Problem to solve:
Skip the pictures and copy all the data that follows exactly.

——

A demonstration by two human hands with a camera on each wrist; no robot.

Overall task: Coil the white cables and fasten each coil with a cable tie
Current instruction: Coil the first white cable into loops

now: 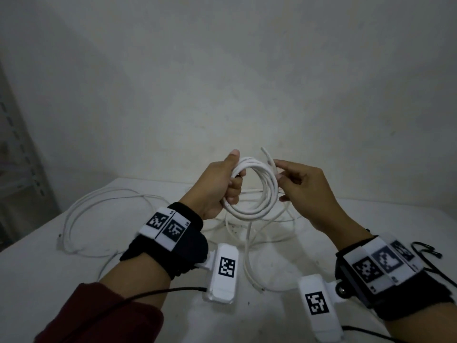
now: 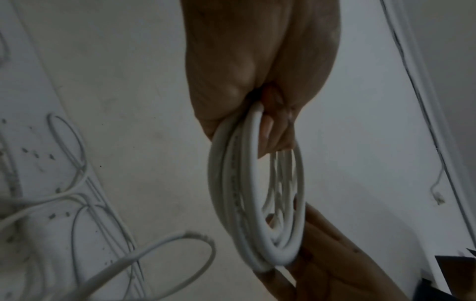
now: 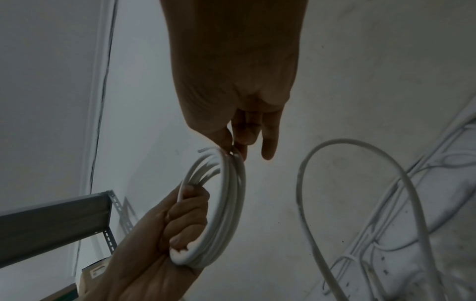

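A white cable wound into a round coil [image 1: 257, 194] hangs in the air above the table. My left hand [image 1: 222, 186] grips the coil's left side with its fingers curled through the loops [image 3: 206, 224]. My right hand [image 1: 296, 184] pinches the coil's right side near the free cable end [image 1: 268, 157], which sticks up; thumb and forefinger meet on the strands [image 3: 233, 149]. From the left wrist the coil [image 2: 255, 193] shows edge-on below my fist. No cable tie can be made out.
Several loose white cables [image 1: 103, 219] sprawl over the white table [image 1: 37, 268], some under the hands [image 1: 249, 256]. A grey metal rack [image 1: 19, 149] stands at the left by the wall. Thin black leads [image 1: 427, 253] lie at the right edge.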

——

Result of this exercise:
A demonstration by two human hands with a camera on each wrist; no robot.

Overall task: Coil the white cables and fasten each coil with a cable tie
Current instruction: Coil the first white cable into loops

now: 
now: 
now: 

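A white cable wound into a round coil [image 1: 257, 194] hangs in the air above the table. My left hand [image 1: 222, 186] grips the coil's left side with its fingers curled through the loops [image 3: 206, 224]. My right hand [image 1: 296, 184] pinches the coil's right side near the free cable end [image 1: 268, 157], which sticks up; thumb and forefinger meet on the strands [image 3: 233, 149]. From the left wrist the coil [image 2: 255, 193] shows edge-on below my fist. No cable tie can be made out.
Several loose white cables [image 1: 103, 219] sprawl over the white table [image 1: 37, 268], some under the hands [image 1: 249, 256]. A grey metal rack [image 1: 19, 149] stands at the left by the wall. Thin black leads [image 1: 427, 253] lie at the right edge.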

Work on this exercise has been finished.